Rezension

Psychothriller, der unter die Haut geht

Tödliche Schuld - Caroline De Vries

Tödliche Schuld
von Caroline de Vries

Bewertet mit 5 Sternen

Beachtenswerter Ansatz der Autorin, die ihre journalistischen Berufserfahrungen mit dem politischen System in der Ukraine Anfang des 21. Jahrhunderts zu einem aufweckenden Politthriller verbindet. Das korrupte politische System, die Anbiederung deutscher Unternehmer, die große Diskrepanz zwischen Arm und Reich und das Leben auf dem Lande werden thematisiert.

Katharina Iswestja, eine 25jährige Ukrainerin, als 5jähriges Kind mit ihrer Mutter nach Deutschland geflohen erhält einen Rechercheauftrag ihrer Hamburger Zeitung in der Ukraine. Katharina erzählt ihre dramatischen Ereignisse in Kiew und der Ukraine in ICH-Form.

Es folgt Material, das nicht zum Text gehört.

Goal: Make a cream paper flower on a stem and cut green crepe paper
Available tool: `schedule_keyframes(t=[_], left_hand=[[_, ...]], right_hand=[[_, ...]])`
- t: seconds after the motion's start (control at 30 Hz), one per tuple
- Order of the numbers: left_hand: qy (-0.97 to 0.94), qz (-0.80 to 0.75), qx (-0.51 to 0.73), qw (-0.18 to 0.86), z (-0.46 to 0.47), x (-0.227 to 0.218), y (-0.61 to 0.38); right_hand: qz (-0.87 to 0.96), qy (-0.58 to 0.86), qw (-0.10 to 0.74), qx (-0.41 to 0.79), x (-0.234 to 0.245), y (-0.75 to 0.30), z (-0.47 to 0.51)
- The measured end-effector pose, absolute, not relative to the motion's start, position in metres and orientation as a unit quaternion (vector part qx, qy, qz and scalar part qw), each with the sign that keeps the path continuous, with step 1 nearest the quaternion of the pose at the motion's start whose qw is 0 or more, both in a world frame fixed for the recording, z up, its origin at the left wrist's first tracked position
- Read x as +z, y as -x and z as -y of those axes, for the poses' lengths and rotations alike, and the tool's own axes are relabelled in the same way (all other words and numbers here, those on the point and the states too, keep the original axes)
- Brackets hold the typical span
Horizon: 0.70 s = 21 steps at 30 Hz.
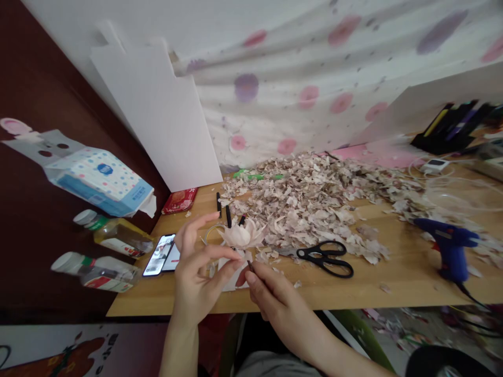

Es beginnt eine Investigation der dunkelsten Seite der ukrainischen Politik mit Katharinas Auseinandersetzung eigener Vergangenheit. Geschickt wechselt die Autorin vom Kiew 2003/04 in das Kiew 1993, denn dort hatte die „tödliche Schuld“ ihren Ursprung.

Katharina wird mit den ukrainischen „Besonderheiten“ bereits mit dem Eintritt in das Land ab dem Flughafen konfrontiert. Von der naiven, schreckhaften und der ohne Kenntnis der Vergangenheit ihres Vaters Grigorij Iswestja, von Beruf Journalist in Kiew herumirrenden Katharina wird eine Powerfrau, die ihre stahlbewehrten Stiefel einsetzt und eine Killerin.

Katharina wird auf Schritt und Tritt beobachtet und verfolgt von Boris, dessen Absichten und Auftraggeber ihr zunächst zweifelhaft erscheinen. Mandelow, der engste Mitarbeiter von Grigorij stirbt ausgerechnet in den Armen von Katharina, die darauf hin verhaftet wird und sich ab diesem Zeitpunkt in der „Obhut“ von Igor Wolkow, dem Staatsanwalt befindet.

Victor Abramow, ukrainischer Oligarch und Präsidentschaftskandidat Alexander Karkow planten 1993 die Beseitigung Tatjana Setschenka, Inhaberin mehrerer Printmedien und eine Konkurrentin um das Amt des Präsidenten der Ukraine. Ein „begabter Zögling“, der später noch eine zentrale Rolle spielen sollte wird mit der „Beseitigung“ von Setschenka, nicht ohne Aussicht auf Karriere, Reichtum und Macht betraut. Setschenka wird nach dem Fick ihres Lebens mit ihrem Bodyguard Karl von diesem in ihrem SUV im Dnjepr versenkt. In Zusammenhang mit diese diesem Mord soll es ein Video geben, das im Besitz von Grigorij Isvestja vermutet wird. Auftraggeber dieses Mordes möchten unbedingt in den Besitz dieses kompromittierenden Videos gelangen und schrecken dabei vor Einschüchterungen, Entführung und Mord nicht zurück.

Katharina trifft ihren Vater, beide fliehen in die Ostukraine werden aber ständig verfolgt. In Donezk in einem Bergwerk von Abramow kommt es zum Showdown. Katharina tötet Abramow.

Igor Wolkow, der Staatsanwalt bekundet nicht ohne Grund ein besonderes Interesse an dem Video und lässt Katharina und ihren Vater nach Kiew zurückfliegen. Igor präpariert das ihm übergebene Video, um seine weiße Weste zu demonstrieren. Doch Grigorij, später von Häschern ermordet hat eine Kopie vom Original gemacht, die Igor als den „begabter Zögling“ entlarvt.

Es ist nur dem großen Herz der Autorin zu verdanken, dass sie einen unblutigen Schluss wählt: Katharina rächt sich nicht an Igor und tötet ihn nicht. Es folgt ein Diskurs mir Igor über das politische System in der Ukraine, mit welchen Maßstäben die Handlungen der korrupten Mächtigen in der Ukraine zu beurteilen sind.

Die vielen Puzzles, die entstehen werden in gutem Erzähl- und Schreibstil am Ende zusammengefügt, lassen aber den Leser in besonderer Besinnung - von der Autorin bewusst gewünscht - zurück.